As Bloomberg’s Elena Popina writes this morning, Hedge funds were among the biggest fans of small-cap companies since late spring, putting money into the group with the consistency other corners of the market could only envy. However, it now appears that “their confidence is starting to wane.”
According to CFTC data, between May and last month, hedge funds bet on gains in the Russell 2000 Index every week but one, a persistence unmatched in their S&P 500 or tech megacap bets. But that bullish sentiment started to shift this month, when hedge funds first turned short on small caps, then widened their bearish bets a week later. As of Friday, their net short exposure, at 9,000 contracts, is the largest in eight months.
As Popina cautions, “whether these negative wagers are here to stay is anyone’s guess, but it does show that hedge funds’ affection toward small caps, intact for most of last year, is starting to wane.” It’s happening at a time when small companies are expected to be the biggest winners from rising inflation, a weaker dollar and better economic growth.
Meanwhile, what hedge funds are actually doing once again contrasts to what they say they are doing. Investor surveys from the likes of Bank of America showed small caps are among the top picks for this year, and the group’s 15% rally so far this year shows the wager has been prescient.

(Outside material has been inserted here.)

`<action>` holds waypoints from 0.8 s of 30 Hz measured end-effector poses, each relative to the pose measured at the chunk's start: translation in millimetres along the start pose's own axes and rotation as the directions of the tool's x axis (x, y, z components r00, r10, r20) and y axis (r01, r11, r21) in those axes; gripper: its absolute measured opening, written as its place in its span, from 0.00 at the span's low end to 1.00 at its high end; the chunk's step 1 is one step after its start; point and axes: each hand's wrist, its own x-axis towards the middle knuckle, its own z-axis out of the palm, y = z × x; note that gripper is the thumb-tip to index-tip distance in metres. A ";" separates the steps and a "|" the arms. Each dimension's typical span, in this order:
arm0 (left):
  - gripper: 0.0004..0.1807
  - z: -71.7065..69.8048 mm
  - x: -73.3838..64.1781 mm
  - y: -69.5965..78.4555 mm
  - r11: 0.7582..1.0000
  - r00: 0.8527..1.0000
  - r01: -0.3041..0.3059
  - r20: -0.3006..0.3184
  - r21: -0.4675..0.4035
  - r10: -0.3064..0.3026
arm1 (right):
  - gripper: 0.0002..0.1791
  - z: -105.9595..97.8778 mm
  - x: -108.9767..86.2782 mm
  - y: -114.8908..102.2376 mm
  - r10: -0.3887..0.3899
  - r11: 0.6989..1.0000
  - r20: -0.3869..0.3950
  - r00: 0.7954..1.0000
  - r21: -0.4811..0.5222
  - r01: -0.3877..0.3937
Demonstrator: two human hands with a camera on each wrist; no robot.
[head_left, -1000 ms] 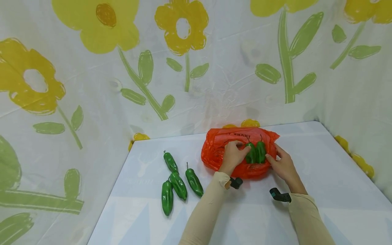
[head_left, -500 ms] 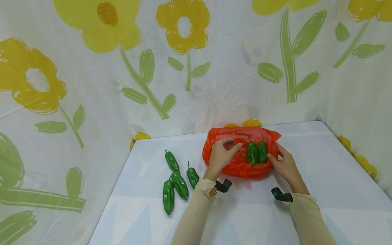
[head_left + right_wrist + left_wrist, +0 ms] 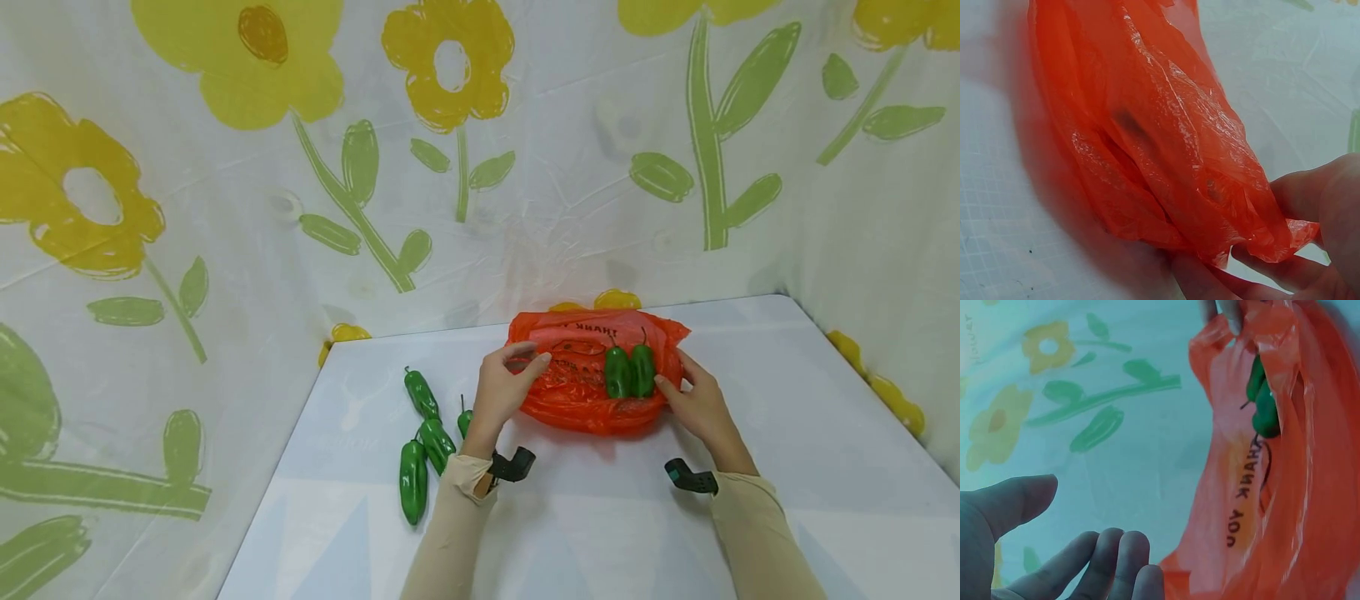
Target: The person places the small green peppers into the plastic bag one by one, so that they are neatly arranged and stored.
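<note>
A red plastic bag point(image 3: 577, 412) lies with its mouth spread toward me, mirrored "THANK YOU" lettering on its back wall. Two green peppers stand side by side in its right part, a left one point(image 3: 617, 373) and a right one point(image 3: 642, 372), stems up. My right hand point(image 3: 699, 406) pinches the bag's right edge; thumb and fingers show on the film in the right wrist view. Just off the bag's left edge is my left hand point(image 3: 502, 390), thumb apart from the loosely bent fingers point(image 3: 1130, 553), with nothing between them.
Several more green peppers point(image 3: 412, 483) lie on the white table point(image 3: 600, 533) to the left, one partly hidden by my left wrist. A flowered curtain point(image 3: 555, 167) hangs behind the table and along its sides.
My left hand has come away from the peppers in the bag and moved left to the bag's edge. The right hand has kept its hold, and both peppers stay in the bag.
</note>
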 end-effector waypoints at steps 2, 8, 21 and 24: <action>0.23 -6.2 -2.5 -1.7 1.000 1.000 -0.001 -0.014 -0.005 0.001 | 0.39 -0.1 -0.3 -0.1 0.001 1.000 0.000 1.000 -0.003 -0.001; 0.23 -26.5 -9.8 -10.2 0.999 0.997 0.031 -0.068 -0.010 -0.032 | 0.40 -0.3 -0.8 -0.1 0.007 1.000 0.005 1.000 -0.002 -0.007; 0.20 -78.2 -29.2 -35.1 0.994 0.966 0.102 -0.234 -0.039 -0.109 | 0.39 0.0 -1.5 1.4 -0.010 1.000 -0.003 1.000 -0.003 0.010; 0.20 -87.6 -34.3 -41.9 0.993 0.957 0.112 -0.267 -0.028 -0.115 | 0.39 0.2 -0.9 1.3 -0.008 1.000 -0.003 1.000 -0.001 0.008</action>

According to last week’s BofA FMS, close to a record 31% of investors continue to think small caps will outperform large caps in the next 12 months…. yet ironically they are now taking the opposite bets at least in futures.
One likely reason for the shift in sentiment: implied volatility in the group remains above 30, the level it’s been at since a market sell-off in October. In the options market, uncertainty about the rally is still high, with the volume of put options outpacing calls by more than three times.
In any case, after some struggles last week when the Russell drifted lower from recent all time highs, the Russell is unchanged on Monday after some initial weakness.